Taylor looked over at him incredulously, “From now oon, Ah’m drivin’!”

Miraculously, neither of them was even hurt, though they were now both covered in broken glass. The windshield was spider-webbed beyond the point of visibility, and the glove box was spilled open. Joe shook pebbles of safety glass from his hair and focused in on the warehouse door, where the cops should be about to come out. “The cops must still be inside…”

“My car!!!” He could hear Willie screaming outside.

One of the punks was moving past the hood of the car now, armed with a crowbar. Joe motioned to Taylor. “I’ll take care of the cops. You help Willie!”

Taylor shoved something into the glove box, and then confidently hopped out of the car and hustled off to intercept the kid. 

Joe sat very still and stared at the warehouse door. He concentrated, and let the insanity take over. Somewhere in the back of his throat, in a voice far too alien for human lips, he began whispering. 

. . .

The sight of his own car rounding the corner was more refreshing than walking into an air-conditioned building in the middle of July. Invigorated, at least for the moment, Willie had bolted out of the gap that Crystal had created for him, and run towards the middle of the road. But then the punks had tried to encircle him, and suddenly Joe was driving just _right the hell through everybody_ and Willie had been forced to dodge off to one side. 

With his back turned, he heard a sickening wet crunch, followed by shattering glass. As he turned around, he watched in slow motion as the driver’s side door smashed into a parked car and the entire driver’s side of his car slid up against a parked truck. 

“My car!!!” He tasted bitter cigar leaves in his throat and the world seemed to be tinted red. 

The punks had scattered, at least for a few seconds. Willie hobbled towards his car. He saw Taylor starting to climb out. 

“Hit the trunk button in the glove box!” Willie ordered, his voice hoarse and angry. 

Taylor reached back into the car and hit the trunk-release button in the glove box. The trunk popped open a few inches. Willie dodged one of the punks making a clumsy swipe with a knife, punched the kid in the nose hard, and kept staggering over to the car’s trunk. 

A wasp flew past Willie’s face as he opened the trunk, but he ignored it. With the trunk open, he was safe for a moment. He tucked his gun back into his belt with one hand and used the other to toss aside a half-empty gas can and an all-weather tarp. After a moment, his hand closed down over a familiar piece of cold metal. 

A fly buzzed in his ear for a second, and the taste of sour rum came unbidden to his throat. He ignored that too, and turned back towards the battlefield. His expression was grim, and maybe even pleased.
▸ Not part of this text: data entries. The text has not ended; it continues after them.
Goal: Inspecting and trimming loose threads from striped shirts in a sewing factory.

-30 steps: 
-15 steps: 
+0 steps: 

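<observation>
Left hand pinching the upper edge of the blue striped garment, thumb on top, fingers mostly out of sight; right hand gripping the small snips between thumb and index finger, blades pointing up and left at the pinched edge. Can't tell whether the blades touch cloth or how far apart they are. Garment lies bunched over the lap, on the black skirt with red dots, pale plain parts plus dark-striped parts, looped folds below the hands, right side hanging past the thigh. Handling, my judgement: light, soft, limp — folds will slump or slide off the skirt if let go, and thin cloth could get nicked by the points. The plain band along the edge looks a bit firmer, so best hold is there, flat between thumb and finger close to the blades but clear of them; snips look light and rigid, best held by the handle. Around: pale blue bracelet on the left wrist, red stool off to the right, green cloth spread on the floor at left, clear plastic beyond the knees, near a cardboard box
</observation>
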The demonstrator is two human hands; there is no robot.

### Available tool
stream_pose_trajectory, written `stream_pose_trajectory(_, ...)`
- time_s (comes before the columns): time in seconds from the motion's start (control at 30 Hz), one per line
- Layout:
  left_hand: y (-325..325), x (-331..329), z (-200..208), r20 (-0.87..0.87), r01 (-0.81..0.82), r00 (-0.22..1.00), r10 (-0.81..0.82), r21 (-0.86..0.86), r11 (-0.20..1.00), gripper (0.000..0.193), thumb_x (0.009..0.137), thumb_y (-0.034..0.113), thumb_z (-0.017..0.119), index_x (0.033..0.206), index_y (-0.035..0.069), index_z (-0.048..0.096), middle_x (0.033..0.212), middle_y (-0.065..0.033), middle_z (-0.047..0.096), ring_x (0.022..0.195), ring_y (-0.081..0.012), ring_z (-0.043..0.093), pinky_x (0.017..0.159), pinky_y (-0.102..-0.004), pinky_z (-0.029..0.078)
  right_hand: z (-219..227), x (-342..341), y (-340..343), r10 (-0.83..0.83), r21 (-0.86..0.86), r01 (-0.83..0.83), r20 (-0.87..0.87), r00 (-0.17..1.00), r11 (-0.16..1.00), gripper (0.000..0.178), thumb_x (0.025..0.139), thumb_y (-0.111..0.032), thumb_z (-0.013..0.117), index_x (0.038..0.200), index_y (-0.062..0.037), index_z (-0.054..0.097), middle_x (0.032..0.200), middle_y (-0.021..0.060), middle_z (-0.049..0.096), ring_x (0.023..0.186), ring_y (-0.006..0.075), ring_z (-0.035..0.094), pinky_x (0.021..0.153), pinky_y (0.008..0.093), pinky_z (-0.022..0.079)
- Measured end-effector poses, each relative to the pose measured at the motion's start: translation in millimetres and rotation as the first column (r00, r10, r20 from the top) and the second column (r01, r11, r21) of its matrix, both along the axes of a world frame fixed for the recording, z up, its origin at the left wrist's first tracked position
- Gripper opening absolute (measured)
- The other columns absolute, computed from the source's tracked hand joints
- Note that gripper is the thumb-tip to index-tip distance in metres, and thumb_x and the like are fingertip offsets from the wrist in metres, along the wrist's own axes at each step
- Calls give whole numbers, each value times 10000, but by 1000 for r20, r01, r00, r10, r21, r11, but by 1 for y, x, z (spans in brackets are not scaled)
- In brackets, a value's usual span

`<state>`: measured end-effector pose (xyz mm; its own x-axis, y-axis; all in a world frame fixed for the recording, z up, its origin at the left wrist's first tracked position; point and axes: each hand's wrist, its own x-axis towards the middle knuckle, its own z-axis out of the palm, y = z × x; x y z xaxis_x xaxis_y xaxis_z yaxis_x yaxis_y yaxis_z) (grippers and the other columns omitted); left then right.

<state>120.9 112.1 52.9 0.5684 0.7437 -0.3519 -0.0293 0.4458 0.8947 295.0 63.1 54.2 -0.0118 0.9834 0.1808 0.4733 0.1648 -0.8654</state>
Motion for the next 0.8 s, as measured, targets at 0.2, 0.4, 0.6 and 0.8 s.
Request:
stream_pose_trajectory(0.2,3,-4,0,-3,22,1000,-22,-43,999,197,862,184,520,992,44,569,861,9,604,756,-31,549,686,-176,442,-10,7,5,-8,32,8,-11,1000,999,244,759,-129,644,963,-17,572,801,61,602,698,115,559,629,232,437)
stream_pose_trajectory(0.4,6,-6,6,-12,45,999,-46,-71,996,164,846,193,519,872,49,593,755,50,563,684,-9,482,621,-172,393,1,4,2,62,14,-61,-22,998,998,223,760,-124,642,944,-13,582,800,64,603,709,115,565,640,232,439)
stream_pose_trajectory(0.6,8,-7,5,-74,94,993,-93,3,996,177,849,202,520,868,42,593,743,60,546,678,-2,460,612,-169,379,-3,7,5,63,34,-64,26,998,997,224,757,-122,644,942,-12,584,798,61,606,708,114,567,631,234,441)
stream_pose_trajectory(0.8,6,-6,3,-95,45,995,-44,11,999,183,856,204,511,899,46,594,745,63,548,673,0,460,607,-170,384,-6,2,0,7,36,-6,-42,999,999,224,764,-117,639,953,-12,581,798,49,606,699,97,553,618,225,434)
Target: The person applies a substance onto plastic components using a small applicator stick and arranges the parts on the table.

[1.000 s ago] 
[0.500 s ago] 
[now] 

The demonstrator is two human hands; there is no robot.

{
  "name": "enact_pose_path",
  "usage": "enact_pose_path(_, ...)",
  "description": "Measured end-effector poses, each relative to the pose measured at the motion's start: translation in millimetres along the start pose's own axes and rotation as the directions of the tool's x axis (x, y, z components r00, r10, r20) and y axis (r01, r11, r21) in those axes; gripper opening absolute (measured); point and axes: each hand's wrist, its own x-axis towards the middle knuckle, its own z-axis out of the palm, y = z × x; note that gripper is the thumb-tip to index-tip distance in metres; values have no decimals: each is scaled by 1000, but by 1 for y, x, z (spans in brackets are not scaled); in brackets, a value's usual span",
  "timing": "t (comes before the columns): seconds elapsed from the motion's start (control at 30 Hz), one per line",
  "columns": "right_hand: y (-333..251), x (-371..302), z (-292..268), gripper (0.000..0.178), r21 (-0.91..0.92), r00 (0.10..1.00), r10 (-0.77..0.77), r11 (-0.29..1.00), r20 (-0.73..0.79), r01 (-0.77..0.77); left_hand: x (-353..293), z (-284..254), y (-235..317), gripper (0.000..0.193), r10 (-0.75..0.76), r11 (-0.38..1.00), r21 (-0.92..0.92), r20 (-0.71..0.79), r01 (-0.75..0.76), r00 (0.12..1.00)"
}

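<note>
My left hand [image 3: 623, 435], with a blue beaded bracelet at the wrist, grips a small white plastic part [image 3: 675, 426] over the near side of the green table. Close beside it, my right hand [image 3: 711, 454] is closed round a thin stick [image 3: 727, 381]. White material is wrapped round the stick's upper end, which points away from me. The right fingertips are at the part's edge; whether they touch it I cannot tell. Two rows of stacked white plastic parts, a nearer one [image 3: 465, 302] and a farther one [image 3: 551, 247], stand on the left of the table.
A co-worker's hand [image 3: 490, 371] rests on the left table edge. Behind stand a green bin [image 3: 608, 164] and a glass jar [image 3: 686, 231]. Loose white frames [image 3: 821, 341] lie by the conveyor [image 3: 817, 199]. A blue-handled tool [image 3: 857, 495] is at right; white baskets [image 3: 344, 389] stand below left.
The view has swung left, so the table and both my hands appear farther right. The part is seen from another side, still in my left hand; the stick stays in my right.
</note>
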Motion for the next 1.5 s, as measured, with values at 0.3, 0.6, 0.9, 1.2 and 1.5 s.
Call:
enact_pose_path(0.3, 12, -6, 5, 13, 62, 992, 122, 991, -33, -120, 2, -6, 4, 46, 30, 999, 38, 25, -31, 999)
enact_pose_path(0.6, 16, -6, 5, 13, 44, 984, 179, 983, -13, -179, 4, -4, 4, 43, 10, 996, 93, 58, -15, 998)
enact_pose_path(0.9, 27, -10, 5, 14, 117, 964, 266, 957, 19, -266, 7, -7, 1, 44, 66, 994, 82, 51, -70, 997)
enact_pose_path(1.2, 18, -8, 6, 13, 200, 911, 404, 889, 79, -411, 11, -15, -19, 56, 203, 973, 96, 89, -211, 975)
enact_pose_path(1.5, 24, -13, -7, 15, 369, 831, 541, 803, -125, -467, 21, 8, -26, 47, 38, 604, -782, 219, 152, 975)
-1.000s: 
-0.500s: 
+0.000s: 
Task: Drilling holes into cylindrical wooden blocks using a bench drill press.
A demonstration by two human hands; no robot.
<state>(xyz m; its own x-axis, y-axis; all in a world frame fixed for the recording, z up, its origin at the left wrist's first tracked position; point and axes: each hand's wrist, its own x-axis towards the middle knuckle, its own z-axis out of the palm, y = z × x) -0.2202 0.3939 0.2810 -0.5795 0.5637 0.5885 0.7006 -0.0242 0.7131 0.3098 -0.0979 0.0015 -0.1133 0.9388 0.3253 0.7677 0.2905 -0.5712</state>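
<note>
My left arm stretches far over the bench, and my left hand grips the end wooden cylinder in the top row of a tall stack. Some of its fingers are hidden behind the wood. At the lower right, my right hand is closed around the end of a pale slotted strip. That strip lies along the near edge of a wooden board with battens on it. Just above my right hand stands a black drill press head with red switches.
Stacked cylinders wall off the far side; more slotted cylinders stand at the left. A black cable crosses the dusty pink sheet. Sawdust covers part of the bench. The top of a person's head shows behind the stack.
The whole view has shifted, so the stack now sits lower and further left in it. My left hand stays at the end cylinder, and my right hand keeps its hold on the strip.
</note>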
In his hands, he held his shotgun.

. . .

Taylor faced off against the little punk with the crowbar. He curled his hands into fists and met the kid’s eyes with a cold steely gaze of his own. 

A couple of dragonflies darted past him, as though even the very insects were afraid of his wrath in manual combat. He grinned grimly. With one flick of his fingers, he motioned the kid forward.

“Ya want ta pick a fight, do ya? Give us a try, ya wee little sh---”

Pain exploded in the back of his head. He staggered forward, half-blind. Another kid had snuck up behind him and smacked him with a pipe across the back of his neck. 

The world spun neatly around in a circle as darkness closed in. Just before it completely winked out, he saw a fat red ladybug flying past his face. 

. . .

Crystal gunned the engine and began racing forward again. Her targets were scattered now, and she no longer had the element of surprise. But with Joe and Taylor crashing the party, the enemy were no longer so organized either. She wanted to pick up Willie and just get the hell out of here, but already, that looked impossible. 

A fat horsefly splattered itself into a purple stain on her visor. She was going too fast to wipe it off now. She aimed the bike at one of the closest punks, but as she drew close, the kid saw her and he dodged hard to the side. She only managed to clip him on the elbow as she went past. 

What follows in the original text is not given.